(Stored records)
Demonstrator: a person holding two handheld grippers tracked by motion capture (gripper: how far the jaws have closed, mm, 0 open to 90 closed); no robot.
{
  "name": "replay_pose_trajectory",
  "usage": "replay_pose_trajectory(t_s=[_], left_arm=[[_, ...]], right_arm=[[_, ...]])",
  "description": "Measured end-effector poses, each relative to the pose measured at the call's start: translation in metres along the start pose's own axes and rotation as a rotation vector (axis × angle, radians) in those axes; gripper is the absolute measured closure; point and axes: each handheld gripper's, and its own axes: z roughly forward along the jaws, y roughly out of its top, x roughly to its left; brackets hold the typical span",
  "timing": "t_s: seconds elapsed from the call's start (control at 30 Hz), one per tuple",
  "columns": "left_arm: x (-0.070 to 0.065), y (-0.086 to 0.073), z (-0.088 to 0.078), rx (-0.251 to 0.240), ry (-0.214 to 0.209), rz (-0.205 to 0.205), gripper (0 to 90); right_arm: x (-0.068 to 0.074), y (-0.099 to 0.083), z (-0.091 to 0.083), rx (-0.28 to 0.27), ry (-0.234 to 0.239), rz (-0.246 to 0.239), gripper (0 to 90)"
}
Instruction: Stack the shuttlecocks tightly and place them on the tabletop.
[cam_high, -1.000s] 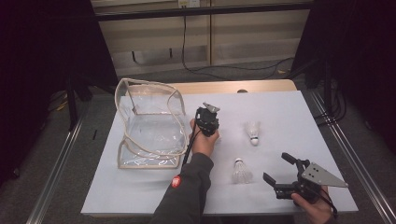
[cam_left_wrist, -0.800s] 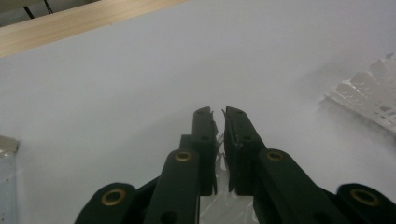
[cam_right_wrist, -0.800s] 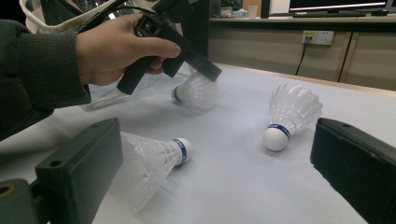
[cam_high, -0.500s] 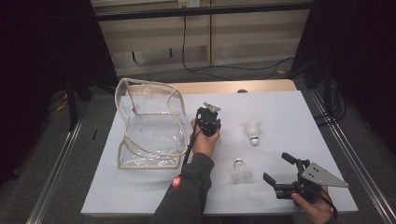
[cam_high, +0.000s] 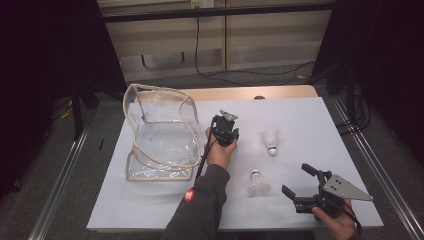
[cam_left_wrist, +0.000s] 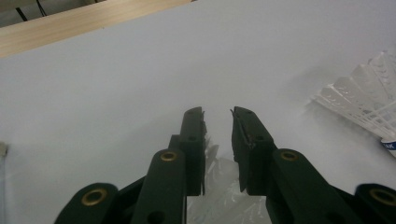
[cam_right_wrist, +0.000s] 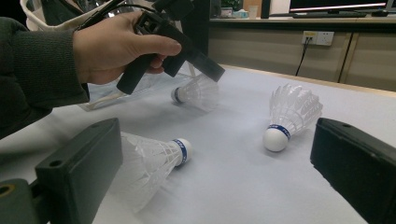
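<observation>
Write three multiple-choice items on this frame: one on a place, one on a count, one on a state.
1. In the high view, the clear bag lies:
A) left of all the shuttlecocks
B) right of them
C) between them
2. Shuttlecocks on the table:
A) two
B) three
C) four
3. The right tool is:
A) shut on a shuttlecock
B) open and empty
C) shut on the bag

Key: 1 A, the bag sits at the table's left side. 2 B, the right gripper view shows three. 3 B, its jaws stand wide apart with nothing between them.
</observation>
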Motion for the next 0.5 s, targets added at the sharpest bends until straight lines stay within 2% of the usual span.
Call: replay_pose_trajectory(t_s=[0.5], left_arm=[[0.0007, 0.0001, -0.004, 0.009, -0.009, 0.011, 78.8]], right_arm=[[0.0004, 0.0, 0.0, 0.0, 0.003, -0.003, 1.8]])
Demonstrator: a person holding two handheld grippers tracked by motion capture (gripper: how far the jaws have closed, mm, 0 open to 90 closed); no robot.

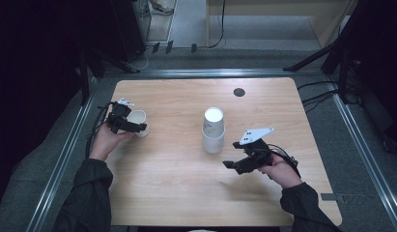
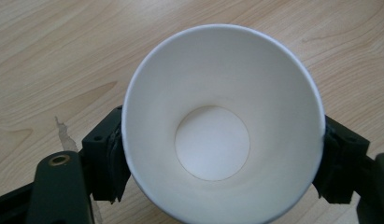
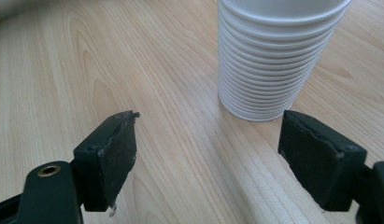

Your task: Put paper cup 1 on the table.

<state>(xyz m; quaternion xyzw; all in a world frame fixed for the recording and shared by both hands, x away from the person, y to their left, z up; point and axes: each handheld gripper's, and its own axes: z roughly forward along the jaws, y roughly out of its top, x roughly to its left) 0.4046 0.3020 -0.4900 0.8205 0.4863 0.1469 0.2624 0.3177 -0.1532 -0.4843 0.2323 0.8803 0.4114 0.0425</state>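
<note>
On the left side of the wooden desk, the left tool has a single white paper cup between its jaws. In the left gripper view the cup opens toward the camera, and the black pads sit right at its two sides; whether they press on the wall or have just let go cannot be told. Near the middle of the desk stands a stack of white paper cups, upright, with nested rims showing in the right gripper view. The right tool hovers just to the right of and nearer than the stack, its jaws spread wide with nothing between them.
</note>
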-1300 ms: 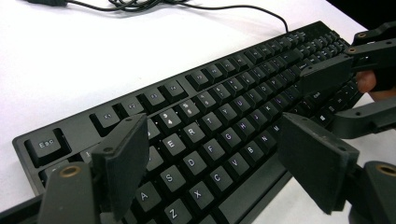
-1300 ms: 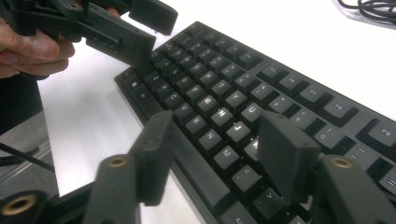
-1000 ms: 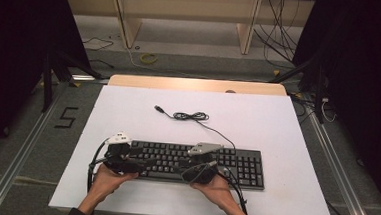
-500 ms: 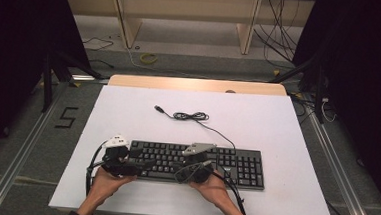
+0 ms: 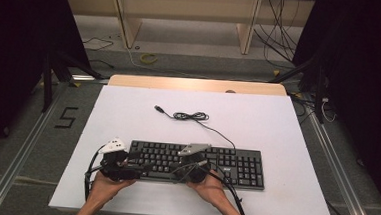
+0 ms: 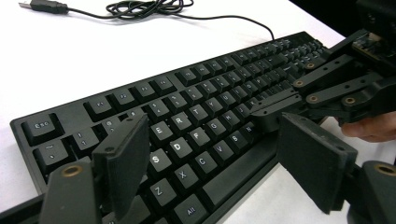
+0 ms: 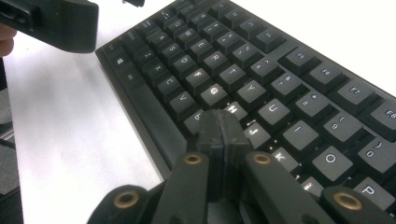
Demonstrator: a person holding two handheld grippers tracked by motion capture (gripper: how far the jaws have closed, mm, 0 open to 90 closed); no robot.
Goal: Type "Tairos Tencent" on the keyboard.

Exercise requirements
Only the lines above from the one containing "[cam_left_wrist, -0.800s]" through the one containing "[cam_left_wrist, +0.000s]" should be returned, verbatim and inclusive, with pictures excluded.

Solution to the problem
[cam_left_wrist, -0.800s] 
[cam_right_wrist, -0.800s] 
[cam_high, -0.500s] 
[cam_high, +0.000s] 
[cam_left_wrist, +0.000s] 

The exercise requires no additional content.